The Cabinet Office described the edits in question as "sickening". "The behaviour is in complete contravention of the Civil Service Code. It is entirely unacceptable," they added.

Sheila Coleman of the Hillsborough Justice Campaign called the edits "absolutely disgusting" and said the relatives of the Hillsborough disaster victims would demand a formal inquiry.

A critic of Wikipedia, Nigel Scott, writing in Spiked, sought to place the incident in the context of what he sees as Wikipedia's structural flaws, saying, "Wikipedia is not blameless in this. It allows misinformation to flourish and provides it with a cloak of respectability. It is under-resourced and is unable to police itself adequately." However, the main focus of his argument was other Wikipedia controversies, including the creation of the Bicholim conflict article, accusations of editing on behalf of Chuka Umunna and the Wiki-PR editing of Wikipedia.

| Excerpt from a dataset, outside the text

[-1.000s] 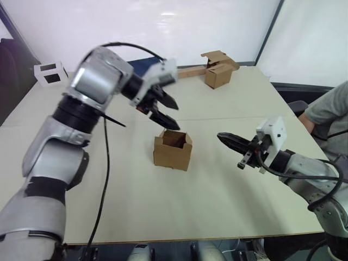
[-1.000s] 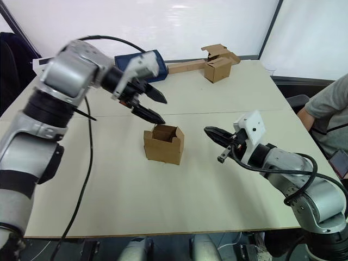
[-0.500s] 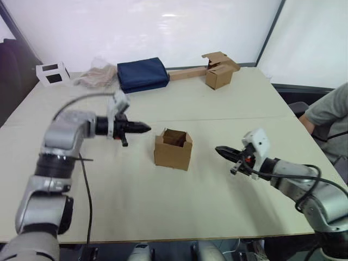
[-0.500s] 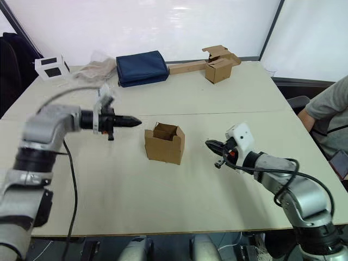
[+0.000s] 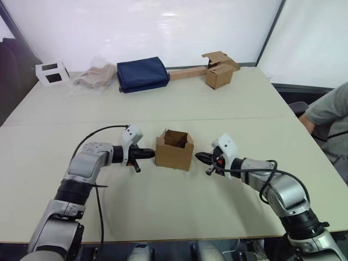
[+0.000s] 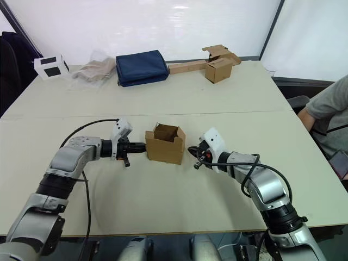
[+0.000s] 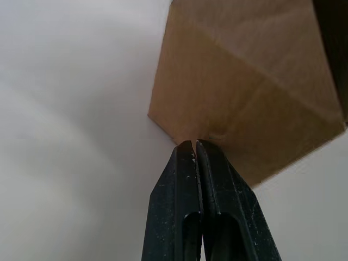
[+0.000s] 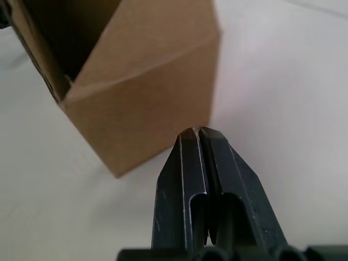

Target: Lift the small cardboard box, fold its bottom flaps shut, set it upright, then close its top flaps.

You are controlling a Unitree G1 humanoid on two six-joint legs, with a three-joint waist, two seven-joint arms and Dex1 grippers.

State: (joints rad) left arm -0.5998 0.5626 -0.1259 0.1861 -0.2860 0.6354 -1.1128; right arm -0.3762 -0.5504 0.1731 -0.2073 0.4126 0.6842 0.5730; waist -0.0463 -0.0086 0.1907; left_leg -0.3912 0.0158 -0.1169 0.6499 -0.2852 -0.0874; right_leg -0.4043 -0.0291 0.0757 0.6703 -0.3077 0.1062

==Result of the investigation==
From May to June 2014, Wikipediocracy, a website critical of Wikipedia, and The Daily Telegraph identified the culprit behind the offending edits to Wikipedia. Using the results of the investigation published in the Telegraph, the UK government identified and took action against the suspect. In June 2014, an unnamed 24-year-old civil servant, who was born in London but lived in Liverpool, was sacked for posting offensive comments about the disaster on Wikipedia. After the sacking, the United Kingdom government issued new rules for its civil servants with regard to editing Wikipedia. The guidelines include the statement that anyone making inappropriate edits will be disciplined.